_What to produce:_ Once the line containing "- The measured" is found in the records below, return it and each following line exactly, up to and including the line containing "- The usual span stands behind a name", and nothing else.

_Stored dataset items:_
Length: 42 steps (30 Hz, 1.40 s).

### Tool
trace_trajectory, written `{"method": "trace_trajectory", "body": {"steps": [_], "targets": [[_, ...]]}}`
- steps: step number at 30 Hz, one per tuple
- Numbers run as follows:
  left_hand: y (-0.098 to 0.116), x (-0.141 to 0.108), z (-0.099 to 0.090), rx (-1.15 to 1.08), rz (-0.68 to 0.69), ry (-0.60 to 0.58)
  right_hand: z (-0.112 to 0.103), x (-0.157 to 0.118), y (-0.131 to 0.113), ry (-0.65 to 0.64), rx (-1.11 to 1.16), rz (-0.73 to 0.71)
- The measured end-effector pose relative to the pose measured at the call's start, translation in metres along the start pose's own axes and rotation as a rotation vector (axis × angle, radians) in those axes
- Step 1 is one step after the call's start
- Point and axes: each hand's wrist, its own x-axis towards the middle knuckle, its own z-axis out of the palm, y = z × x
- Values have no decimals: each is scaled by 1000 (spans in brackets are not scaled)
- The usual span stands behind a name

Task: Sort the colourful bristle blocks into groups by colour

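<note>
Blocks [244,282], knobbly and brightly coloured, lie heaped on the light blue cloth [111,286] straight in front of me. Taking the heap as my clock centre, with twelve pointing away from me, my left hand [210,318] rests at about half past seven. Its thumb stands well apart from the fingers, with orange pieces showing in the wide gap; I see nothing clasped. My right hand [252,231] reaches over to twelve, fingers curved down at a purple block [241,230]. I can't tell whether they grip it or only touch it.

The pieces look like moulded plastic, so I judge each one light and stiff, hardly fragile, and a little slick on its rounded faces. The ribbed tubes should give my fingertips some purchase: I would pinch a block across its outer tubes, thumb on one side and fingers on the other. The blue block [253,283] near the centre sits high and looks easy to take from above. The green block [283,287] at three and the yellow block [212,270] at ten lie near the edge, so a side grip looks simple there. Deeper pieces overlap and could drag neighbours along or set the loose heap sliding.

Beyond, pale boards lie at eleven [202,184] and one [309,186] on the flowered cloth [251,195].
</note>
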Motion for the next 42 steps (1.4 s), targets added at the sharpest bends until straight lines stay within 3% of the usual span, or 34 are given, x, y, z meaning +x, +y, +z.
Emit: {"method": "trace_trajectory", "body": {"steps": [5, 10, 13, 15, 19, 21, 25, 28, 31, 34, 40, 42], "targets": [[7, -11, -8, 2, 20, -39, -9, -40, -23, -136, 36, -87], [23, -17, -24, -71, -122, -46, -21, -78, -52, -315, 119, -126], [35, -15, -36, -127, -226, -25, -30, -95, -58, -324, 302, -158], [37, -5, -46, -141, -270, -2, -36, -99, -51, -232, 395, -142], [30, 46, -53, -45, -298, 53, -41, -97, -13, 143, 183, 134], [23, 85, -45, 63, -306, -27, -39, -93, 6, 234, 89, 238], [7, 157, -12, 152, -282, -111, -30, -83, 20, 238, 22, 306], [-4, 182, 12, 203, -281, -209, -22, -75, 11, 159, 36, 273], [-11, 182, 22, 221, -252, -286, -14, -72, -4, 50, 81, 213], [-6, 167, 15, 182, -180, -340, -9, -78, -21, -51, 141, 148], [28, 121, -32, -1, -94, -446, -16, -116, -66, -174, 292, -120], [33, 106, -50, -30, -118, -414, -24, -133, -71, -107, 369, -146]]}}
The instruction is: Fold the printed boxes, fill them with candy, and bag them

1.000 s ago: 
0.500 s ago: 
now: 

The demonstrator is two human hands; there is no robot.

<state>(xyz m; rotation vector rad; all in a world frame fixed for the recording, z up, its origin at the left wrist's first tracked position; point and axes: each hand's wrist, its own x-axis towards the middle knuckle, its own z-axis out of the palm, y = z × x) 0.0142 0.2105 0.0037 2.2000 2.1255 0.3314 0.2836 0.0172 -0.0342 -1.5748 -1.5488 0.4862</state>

_Result for this exercise:_
- The measured end-effector pose relative to the pose measured at the call's start, translation in metres along the start pose's own axes and rotation as a rotation vector (axis × angle, radians) in those axes
- Step 1 is one step after the call's start
- Point and axes: each hand's wrist, its own x-axis towards the middle knuckle, its own z-axis out of the palm, y = z × x
- Values have no decimals: each is scaled by 1000 (spans in brackets are not scaled)
- The usual span stands behind a name

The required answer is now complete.